Film lover John Turturro talks about Fading Gigolo
We caught up with John Turturro at this year’s Camerimage Festival where he was promoting his new film Fading Gigolo. It looks set for release in the spring and stars himself, Woody Allen, Vanessa Paradis, Sharon Stone and Sophìa Vergara; who are determined to, ‘do the menage’.
John, tell us what your film is all about?
My film is Fading Gigolo and it will probably be coming out in the spring. It’s about a relationship between these two fellas, one guy is older, his name is Murray and he is played by Woody Allen, and I play the younger guy Fioravante who works in his book shop and also works part time in a flower shop. It’s about these little worlds, these old establishments that are going out of business in many places especially in big cities. This guy is losing his book store and he eventually comes up with this crazy scheme to try to get me to work as a gigolo and for him to be my pimp for his doctor and her friends and of course the character resists and they go into business together. My character thinks he’s a very an unlikely candidate to do that, but he lives alone and he has a series of girlfriends but he’s a person that has never committed. There are men who are comfortable around women and in women’s worlds, but they never made that commitment and sometimes you can get a little long in the tooth and you become, that’s how you are; anyway, it’s a film that is really about people looking to connect and how sometimes difficult that is and how people can be lonely, even within a marriage. It’s a delicate comedy about people looking for a human connection. We get into trouble during the course of it because we get involved in a religious community.
What was it like to Direct Woody Allen and who else stars in the film?
Vanessa Paradis is in it, she plays an acidic widow, Sharon Stone plays a dermatologist and Sofìa Vergara plays Sharon Stone’s friend who is interested to ‘be involved’. Liev Schreiber plays Vanesa Paradis’s suitor. Woody liked the premise and so when I would write it, Woody would give me his unmitigated merciless feedback. I worked with Woody also in the theatre and that helped, so we know each other and I have a great respect for him and a lot of affection for him. It actually was a really wonderful experience for me because I’m not 25 and to work with someone older than you and who is really experienced, even if you don’t always agree, it’s a real privilege to do that, he’s very smart and very funny. I’ld work with him again in a split second. I think some of our relationship is in the film in a way.
What were your objectives when making the film?

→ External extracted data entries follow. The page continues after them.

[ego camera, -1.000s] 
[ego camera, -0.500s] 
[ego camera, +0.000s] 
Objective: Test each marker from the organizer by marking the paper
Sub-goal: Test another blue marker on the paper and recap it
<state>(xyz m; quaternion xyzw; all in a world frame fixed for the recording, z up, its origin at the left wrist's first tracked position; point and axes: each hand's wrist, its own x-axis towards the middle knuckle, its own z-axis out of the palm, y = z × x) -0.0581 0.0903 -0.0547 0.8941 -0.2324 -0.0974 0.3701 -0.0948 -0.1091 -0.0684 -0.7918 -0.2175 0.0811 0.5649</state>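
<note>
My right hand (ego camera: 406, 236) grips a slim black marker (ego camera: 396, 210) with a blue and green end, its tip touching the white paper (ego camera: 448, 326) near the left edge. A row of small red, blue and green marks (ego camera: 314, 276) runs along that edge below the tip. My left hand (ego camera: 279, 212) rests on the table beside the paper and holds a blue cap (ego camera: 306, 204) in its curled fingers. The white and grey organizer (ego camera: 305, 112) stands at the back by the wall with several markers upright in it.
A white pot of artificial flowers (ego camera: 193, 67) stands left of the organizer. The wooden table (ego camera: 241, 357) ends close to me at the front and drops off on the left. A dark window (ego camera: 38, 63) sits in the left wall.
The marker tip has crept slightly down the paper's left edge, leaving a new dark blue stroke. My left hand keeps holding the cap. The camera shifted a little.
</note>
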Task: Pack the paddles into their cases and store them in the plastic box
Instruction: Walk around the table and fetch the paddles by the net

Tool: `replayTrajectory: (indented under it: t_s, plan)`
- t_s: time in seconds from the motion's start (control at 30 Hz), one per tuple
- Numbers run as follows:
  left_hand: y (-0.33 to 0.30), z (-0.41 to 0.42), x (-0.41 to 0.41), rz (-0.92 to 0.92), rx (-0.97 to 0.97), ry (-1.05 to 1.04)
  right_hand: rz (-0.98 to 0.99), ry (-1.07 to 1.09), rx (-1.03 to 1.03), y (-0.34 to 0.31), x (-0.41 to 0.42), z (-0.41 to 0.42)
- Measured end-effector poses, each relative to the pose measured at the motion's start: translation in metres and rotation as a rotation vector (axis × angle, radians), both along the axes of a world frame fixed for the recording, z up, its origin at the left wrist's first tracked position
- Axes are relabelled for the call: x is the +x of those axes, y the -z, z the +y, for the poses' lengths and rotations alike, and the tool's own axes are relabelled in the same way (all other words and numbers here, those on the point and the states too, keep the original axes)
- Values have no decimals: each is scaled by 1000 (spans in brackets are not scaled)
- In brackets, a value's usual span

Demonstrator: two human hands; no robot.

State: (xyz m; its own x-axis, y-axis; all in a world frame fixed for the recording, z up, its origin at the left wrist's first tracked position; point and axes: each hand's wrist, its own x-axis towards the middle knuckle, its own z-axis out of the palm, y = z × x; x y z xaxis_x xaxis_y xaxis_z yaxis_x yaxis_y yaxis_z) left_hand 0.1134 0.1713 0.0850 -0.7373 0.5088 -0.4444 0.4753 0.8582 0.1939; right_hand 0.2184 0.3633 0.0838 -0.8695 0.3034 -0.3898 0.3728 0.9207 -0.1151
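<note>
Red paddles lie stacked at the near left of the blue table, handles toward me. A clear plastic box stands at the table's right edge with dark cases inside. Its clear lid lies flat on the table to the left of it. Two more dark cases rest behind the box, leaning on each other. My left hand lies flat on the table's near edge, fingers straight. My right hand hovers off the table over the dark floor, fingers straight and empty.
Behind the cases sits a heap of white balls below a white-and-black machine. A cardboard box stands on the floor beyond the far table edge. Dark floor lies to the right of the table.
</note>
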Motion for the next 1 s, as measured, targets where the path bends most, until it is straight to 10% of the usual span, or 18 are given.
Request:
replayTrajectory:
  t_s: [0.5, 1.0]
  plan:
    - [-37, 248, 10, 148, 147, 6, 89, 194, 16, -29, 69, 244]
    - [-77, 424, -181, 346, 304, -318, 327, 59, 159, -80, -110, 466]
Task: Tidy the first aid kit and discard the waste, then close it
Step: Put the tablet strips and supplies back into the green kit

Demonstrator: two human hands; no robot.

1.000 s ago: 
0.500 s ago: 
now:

I wanted to make a film that had some density to it and had different levels, even though when you look at the cover, you could say ‘oh this is just like a little a comedy’, but sometimes a human comedy can actually reveal some deep things. Simplicity is a hard thing to achieve, simplicity that actually has complexity within it and I think that is what Woody was encouraging me to do.
Where did you find inspiration to create the look of the film?
We looked at a lot of different paintings, photographs by various photographers including Saul Leiter who I really love. We looked at a lot of Morandi paintings, we looked different films including some Bergman films. So we had a color scheme with my production designer Lester Cohen and my costume designer Donna Zakowska, so we all worked together on creating. There were a lot of images of flowers because the guy works in a flower store.
What medium did you decide to shoot on?
Eventually we decided to shoot on film, we did tests with the ARRI, but we thought it was more flattering to women’s skin to use film. We chose lenses that we thought were appropriate to the old feeling of the world that we were trying to get, we even used 8mm for the credits, I bought an 8mm camera and it was interesting to develop that because there are only a few places who develop that now. So it was a very nice collaboration, with Technicolor and the colorist Tim Stipan, who did a great job. I was involved in all of those elements and I like to be involved, because a cinematographer can be brilliant, but if the production design isn’t there and the costume isn’t there then that can, one little thing can kill a film. Also when you’re within limited means, every film works within their own budget and their own means, then you have to be more specific and more adventurous and more industrious, it’s part of the gig. I really enjoyed doing it, and I like to do it again very quickly.